Task directions
In the listing below, find the line holding "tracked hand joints" and the line holding "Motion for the". Write out those two lines and all lines between, exactly, and nothing more.
━━━
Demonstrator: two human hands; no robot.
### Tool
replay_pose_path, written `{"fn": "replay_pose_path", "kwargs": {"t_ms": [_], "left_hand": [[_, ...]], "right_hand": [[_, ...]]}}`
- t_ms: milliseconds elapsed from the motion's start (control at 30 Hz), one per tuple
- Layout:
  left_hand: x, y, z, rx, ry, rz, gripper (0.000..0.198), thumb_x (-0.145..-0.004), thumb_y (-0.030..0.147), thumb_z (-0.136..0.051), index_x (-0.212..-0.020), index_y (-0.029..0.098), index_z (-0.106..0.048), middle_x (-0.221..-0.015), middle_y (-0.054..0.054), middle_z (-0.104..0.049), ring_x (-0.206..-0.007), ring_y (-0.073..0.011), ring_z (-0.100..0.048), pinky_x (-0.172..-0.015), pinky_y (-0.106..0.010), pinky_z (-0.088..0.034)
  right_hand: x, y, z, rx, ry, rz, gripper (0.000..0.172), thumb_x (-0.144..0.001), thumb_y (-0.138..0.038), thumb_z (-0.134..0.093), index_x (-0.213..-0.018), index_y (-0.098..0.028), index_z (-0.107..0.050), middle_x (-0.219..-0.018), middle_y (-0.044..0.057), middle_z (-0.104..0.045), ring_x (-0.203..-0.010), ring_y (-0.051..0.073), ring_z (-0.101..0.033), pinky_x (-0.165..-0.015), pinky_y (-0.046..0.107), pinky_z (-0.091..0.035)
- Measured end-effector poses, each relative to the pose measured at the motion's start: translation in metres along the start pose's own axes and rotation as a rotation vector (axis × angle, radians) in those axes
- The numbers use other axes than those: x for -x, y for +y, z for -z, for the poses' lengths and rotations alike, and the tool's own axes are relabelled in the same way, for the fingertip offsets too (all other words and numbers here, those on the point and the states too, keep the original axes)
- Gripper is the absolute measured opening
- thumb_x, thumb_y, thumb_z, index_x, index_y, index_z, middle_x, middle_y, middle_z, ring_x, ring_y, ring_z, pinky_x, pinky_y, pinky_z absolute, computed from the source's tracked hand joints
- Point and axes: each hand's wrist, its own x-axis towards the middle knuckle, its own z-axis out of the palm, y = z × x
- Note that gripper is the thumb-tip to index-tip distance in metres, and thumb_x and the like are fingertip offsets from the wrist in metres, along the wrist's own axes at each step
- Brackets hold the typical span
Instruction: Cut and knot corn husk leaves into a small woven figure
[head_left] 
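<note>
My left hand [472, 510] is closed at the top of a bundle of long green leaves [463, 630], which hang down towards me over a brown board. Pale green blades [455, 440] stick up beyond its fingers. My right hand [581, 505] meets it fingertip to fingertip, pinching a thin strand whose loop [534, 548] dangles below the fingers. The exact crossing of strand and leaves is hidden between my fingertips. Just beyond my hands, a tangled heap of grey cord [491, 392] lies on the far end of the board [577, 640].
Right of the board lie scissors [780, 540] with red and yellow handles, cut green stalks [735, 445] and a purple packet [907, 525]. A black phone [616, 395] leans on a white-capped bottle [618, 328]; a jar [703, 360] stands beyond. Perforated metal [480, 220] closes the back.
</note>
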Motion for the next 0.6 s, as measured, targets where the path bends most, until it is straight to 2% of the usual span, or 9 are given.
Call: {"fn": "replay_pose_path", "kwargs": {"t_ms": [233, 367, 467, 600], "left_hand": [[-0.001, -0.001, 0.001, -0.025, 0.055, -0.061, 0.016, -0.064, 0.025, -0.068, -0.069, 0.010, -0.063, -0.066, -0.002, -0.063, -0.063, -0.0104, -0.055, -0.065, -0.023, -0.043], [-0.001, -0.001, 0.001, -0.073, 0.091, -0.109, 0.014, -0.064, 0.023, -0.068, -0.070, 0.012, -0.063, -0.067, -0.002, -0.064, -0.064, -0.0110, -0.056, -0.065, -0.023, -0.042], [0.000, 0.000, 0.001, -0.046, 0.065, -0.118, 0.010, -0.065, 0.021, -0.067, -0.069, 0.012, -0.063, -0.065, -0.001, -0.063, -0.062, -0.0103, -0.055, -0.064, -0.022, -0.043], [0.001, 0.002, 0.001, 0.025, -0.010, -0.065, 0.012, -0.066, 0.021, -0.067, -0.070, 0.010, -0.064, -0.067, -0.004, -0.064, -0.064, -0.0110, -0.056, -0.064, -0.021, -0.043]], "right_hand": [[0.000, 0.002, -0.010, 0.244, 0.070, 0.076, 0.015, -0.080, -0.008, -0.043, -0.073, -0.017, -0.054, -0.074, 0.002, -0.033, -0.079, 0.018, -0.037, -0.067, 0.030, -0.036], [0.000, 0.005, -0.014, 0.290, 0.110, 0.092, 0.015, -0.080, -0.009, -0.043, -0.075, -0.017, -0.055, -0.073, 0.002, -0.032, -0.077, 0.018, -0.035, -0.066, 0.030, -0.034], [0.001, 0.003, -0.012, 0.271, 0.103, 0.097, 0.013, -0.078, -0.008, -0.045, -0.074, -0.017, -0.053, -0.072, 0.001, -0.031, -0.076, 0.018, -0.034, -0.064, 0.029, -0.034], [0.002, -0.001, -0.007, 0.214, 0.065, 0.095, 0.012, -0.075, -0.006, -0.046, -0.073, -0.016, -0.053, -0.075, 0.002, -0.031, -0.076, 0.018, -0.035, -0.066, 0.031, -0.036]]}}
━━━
Solution below
- thumb_x, thumb_y, thumb_z, index_x, index_y, index_z, middle_x, middle_y, middle_z, ring_x, ring_y, ring_z, pinky_x, pinky_y, pinky_z absolute, computed from the source's tracked hand joints
- Point and axes: each hand's wrist, its own x-axis towards the middle knuckle, its own z-axis out of the palm, y = z × x
- Note that gripper is the thumb-tip to index-tip distance in metres, and thumb_x and the like are fingertip offsets from the wrist in metres, along the wrist's own axes at each step
- Brackets hold the typical span
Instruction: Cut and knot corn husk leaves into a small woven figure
[head_left] 
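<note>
My left hand [472, 510] is closed at the top of a bundle of long green leaves [463, 630], which hang down towards me over a brown board. Pale green blades [455, 440] stick up beyond its fingers. My right hand [581, 505] meets it fingertip to fingertip, pinching a thin strand whose loop [534, 548] dangles below the fingers. The exact crossing of strand and leaves is hidden between my fingertips. Just beyond my hands, a tangled heap of grey cord [491, 392] lies on the far end of the board [577, 640].
Right of the board lie scissors [780, 540] with red and yellow handles, cut green stalks [735, 445] and a purple packet [907, 525]. A black phone [616, 395] leans on a white-capped bottle [618, 328]; a jar [703, 360] stands beyond. Perforated metal [480, 220] closes the back.
</note>
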Motion for the next 0.6 s, as measured, targets where the path bends most, until it is straight to 2% of the usual span, or 9 are given.

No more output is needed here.